CARDIAC (CARDboard Illustrative Aid to Computation) is a learning aid developed by David Hagelbarger and Saul Fingerman for  Bell Telephone Laboratories in 1968 to teach high school students how computers work. The kit consists of an instruction manual and a die-cut cardboard "computer".

The computer "operates" by means of pencil and sliding cards. Any arithmetic is done in the head of the person operating the computer. The computer operates in base 10 and has 100 memory cells which can hold signed numbers from 0 to ±999. It has an instruction set of 10 instructions which allows CARDIAC to add, subtract, test, shift, input, output and jump.

Hardware

The “CPU” of the computer consists of 4 slides that move various numbers and arrows to have the flow of the real CPU (the user's brain) move the right way. They have one flag (+/-), affected by the result in the accumulator.

Memory consists of the other half of the cardboard cutout. There are 100 cells.  Cell 0 is “ROM”, always containing a numeric "1"; cells 1 to 98 are “RAM”; available for instructions and data; and cell 99 can best be described as “EEPROM”.

Memory cells hold signed decimal numbers from 0 to ±999 and are written with a pencil.

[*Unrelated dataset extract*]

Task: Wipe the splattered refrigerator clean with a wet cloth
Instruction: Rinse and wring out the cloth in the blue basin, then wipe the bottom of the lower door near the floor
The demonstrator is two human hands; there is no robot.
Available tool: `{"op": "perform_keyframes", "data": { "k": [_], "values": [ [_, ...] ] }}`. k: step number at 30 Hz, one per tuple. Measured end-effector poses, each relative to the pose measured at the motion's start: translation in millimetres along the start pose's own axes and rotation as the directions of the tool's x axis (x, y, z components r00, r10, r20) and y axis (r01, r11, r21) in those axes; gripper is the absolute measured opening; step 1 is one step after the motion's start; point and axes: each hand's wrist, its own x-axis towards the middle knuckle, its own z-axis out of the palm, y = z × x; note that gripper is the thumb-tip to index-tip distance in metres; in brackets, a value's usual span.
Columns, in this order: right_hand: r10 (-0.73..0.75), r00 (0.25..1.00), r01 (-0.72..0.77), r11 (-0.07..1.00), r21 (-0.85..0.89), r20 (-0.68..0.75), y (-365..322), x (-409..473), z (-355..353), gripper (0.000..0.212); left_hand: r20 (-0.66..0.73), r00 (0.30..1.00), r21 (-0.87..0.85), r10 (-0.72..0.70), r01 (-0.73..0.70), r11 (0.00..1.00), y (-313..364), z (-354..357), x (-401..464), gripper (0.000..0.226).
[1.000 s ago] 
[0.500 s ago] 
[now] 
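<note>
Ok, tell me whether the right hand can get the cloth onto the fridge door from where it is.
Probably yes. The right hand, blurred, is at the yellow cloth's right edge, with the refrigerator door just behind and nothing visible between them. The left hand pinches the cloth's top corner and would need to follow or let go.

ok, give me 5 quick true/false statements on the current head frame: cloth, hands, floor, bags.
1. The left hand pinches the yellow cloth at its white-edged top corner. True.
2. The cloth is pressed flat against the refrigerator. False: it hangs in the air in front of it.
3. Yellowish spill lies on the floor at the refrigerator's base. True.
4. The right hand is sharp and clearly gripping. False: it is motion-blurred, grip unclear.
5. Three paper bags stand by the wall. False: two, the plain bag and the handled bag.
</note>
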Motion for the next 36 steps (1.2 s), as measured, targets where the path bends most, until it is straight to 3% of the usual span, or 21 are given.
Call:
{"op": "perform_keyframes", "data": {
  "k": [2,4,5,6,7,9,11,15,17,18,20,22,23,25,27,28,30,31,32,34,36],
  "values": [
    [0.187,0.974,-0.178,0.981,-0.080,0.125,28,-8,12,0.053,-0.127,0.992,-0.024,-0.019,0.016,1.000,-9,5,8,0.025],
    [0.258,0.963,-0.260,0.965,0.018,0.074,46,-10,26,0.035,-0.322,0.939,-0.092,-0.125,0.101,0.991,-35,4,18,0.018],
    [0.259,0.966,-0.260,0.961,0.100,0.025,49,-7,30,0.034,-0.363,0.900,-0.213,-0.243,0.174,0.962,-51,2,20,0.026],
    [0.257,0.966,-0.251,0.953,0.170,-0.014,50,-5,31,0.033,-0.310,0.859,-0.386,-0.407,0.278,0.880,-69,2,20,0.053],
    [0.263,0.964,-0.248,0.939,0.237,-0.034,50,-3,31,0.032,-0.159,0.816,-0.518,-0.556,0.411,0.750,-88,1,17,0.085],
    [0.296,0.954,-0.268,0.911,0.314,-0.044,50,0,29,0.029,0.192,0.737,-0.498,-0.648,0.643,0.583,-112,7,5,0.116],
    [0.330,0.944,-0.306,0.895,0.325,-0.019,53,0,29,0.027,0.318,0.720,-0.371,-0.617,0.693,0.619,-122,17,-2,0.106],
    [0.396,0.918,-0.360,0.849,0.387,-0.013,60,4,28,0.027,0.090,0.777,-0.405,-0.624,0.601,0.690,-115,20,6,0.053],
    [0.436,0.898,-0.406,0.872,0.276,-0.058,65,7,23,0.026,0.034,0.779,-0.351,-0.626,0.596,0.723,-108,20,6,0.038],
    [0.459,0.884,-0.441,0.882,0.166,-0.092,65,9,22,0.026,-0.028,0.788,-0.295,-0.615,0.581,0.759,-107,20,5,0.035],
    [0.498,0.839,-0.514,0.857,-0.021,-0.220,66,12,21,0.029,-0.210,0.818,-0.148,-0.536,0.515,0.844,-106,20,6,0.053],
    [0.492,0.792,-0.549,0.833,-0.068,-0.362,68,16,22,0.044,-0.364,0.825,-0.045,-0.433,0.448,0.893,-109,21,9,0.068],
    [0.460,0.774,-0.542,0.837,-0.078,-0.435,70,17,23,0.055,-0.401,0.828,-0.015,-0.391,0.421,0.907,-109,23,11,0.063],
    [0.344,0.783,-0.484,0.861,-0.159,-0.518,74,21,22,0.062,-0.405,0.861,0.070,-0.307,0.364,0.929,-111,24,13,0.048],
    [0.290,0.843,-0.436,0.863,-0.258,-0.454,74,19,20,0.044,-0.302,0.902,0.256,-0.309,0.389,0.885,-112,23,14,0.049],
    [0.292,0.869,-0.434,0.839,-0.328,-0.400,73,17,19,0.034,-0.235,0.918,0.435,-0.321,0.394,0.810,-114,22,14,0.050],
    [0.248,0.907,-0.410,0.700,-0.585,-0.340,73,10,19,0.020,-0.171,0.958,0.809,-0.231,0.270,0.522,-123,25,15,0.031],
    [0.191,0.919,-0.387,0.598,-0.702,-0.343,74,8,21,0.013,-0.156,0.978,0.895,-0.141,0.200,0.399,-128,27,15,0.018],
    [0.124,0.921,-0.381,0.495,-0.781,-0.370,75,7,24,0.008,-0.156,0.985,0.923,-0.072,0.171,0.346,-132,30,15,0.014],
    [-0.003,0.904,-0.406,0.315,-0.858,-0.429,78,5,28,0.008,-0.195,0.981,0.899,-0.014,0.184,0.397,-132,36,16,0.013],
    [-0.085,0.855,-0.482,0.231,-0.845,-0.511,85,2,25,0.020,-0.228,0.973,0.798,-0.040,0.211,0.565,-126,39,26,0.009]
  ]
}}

Cells are erased with an eraser. A “bug” is provided to act as a program counter, and is placed in a hole beside the current memory cell.

Programming

CARDIAC has a 10 instruction machine language. An instruction is three decimal digits (the sign is ignored) in the form OAA. The first digit is the op code (O); the second and third digits are an address (AA). Addressing is one of accumulator to memory absolute, absolute memory to accumulator, input to absolute memory and absolute memory to output.

High level languages have never been developed for CARDIAC as they would defeat one of the purposes of the device: to introduce concepts of assembly language programming.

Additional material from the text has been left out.